The Traditional FIPS 140 CMVP/CAVP Certification Process is Slow, Complex and Painful
Traditionally, companies seeking compliance with the FIPS 140 component of Common Criteria have had one choice: hire a FIPS 140 consultant who would then orchestrate a long, complex, difficult, and expensive process involving the applicant, the consultant, a FIPS 140 testing lab certified by NIST, NIST itself, and possibly the encryption module supplier to document, test and certify the exact cryptographic modules being used in the TOE on the exact hardware and software specified in the TOE. Often, this work would be based on an open-source cryptography module or one embedded in the TOE operating system. Given the long queues and limited resources at both the certification labs and NIST itself, this process can literally take years.

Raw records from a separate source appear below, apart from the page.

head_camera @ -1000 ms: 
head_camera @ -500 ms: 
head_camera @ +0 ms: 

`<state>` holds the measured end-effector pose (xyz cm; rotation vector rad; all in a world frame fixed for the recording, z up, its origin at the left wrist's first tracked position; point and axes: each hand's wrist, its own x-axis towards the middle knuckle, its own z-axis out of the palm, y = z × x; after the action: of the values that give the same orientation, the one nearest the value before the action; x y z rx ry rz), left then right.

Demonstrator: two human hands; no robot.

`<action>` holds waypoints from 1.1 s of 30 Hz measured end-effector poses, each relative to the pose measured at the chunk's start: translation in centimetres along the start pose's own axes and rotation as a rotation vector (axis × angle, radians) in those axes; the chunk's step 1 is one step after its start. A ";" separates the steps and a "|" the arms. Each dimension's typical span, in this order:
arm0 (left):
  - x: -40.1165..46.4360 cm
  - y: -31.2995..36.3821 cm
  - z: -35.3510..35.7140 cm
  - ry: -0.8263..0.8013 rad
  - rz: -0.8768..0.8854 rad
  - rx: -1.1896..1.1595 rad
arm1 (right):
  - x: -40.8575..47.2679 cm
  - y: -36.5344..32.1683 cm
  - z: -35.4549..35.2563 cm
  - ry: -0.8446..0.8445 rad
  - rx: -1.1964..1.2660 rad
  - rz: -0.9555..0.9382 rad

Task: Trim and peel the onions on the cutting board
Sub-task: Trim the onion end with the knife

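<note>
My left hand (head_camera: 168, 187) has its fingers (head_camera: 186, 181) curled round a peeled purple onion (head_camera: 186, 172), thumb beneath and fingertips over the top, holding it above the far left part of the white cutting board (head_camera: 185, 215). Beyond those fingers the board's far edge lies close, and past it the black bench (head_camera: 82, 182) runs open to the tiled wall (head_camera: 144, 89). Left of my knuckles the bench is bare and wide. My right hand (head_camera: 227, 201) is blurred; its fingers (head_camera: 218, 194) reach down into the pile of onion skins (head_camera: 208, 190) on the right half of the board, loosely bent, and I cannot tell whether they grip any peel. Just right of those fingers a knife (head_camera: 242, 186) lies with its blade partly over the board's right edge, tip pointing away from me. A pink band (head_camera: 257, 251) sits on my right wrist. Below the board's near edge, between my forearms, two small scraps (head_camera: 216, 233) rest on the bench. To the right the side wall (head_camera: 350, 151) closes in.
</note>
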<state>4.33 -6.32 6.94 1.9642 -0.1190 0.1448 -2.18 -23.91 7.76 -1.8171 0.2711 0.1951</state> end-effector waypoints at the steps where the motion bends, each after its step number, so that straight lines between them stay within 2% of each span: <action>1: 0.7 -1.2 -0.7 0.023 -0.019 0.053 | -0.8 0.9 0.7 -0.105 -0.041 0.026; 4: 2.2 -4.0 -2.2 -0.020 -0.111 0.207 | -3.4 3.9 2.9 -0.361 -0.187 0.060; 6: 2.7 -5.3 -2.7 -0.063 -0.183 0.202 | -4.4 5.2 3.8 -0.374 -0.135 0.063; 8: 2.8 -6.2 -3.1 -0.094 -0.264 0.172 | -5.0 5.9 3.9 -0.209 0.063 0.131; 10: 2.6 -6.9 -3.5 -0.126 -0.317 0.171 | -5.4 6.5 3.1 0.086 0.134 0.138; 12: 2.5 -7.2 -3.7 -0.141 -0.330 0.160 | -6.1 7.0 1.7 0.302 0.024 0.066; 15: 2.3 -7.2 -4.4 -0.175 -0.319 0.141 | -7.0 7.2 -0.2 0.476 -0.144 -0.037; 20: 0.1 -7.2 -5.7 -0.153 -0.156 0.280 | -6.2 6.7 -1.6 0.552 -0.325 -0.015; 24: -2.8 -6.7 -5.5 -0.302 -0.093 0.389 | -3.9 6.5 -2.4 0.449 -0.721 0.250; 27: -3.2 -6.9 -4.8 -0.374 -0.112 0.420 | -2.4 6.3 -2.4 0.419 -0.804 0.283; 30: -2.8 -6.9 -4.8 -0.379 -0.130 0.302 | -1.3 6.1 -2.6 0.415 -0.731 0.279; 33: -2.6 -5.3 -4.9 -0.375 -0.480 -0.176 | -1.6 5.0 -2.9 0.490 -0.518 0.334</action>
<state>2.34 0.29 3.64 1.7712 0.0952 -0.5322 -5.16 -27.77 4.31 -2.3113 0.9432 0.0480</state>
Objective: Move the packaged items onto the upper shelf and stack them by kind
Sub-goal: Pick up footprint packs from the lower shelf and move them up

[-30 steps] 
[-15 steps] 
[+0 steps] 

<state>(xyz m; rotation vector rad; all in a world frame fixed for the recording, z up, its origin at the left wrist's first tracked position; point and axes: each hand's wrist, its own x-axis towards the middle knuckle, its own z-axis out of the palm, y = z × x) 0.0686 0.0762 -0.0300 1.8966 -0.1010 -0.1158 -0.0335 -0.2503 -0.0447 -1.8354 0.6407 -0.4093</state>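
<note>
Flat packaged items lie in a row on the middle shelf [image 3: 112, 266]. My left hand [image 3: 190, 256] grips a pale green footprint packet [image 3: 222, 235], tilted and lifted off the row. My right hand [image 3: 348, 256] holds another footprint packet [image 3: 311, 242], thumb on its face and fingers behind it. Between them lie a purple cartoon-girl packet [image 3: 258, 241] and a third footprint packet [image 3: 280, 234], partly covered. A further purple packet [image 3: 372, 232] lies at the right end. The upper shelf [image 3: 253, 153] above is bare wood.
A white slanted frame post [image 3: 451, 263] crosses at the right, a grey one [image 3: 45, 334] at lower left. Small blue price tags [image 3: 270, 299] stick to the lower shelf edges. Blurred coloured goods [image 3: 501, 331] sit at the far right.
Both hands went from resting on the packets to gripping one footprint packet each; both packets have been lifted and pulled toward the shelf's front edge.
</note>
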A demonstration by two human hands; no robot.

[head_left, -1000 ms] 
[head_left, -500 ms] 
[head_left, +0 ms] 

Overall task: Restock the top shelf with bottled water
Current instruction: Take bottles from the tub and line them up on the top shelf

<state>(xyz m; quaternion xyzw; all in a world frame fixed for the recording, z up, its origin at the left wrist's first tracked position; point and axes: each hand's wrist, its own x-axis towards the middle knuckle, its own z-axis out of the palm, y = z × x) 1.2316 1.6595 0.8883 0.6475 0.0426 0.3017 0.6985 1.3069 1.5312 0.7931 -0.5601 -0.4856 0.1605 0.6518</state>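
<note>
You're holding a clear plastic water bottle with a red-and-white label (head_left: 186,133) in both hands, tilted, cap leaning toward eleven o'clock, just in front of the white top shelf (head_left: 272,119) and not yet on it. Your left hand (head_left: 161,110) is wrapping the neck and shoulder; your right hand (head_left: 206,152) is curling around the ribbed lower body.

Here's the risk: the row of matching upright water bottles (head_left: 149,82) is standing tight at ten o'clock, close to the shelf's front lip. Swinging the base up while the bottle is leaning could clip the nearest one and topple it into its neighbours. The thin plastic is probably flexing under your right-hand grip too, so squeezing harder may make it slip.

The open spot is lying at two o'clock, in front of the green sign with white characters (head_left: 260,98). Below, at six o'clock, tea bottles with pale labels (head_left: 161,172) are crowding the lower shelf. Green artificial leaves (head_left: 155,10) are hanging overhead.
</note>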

SafeLogic Overcomes FIPS 140 Headaches for the Common Criteria Community
SafeLogic’s Common Criteria offering builds on the three pillars of its FIPS 140 Validation-as-a-Service: CryptoComplyTM, RapidCertTM, and MaintainCertTM. Starting with this foundation, SafeLogic offers these four advantages to its Common Criteria customers:
-
SafeLogic provides you one-stop shopping. As opposed to working with a FIPS 140 AND a FIPS certification lab AND NIST AND possibly open source or operating system vendors, vendors only need to work with SafeLogic. Our FIPS 140 experts handle any necessary interaction with any third party. Your resources can then focus on other aspects of your Common Criteria initiative.
-
SafeLogic helps you continue meeting your Common Criteria cryptography requirements as your FIPS 140 requirements change and their needs change. For instance, SafeLogic experts can test new algorithms, test new OEs, etc.
- Should you need one, RapidCert can get you a FIPS 140 CMVP certificate in your own name in two months. In the FIPS 140 world, vendors with their own CMVP certificates can have a distinct competitive advantage over those relying on an open source or operating system CMVP cert from another vendor.
- MaintainCert ensures your underlying FIPS Validated module remains ‘Active’ using a white glove service model for a fixed cost. If a vendor relies on an open-source module or something that comes with the OS, and that module goes historical, that will put their CC status at risk.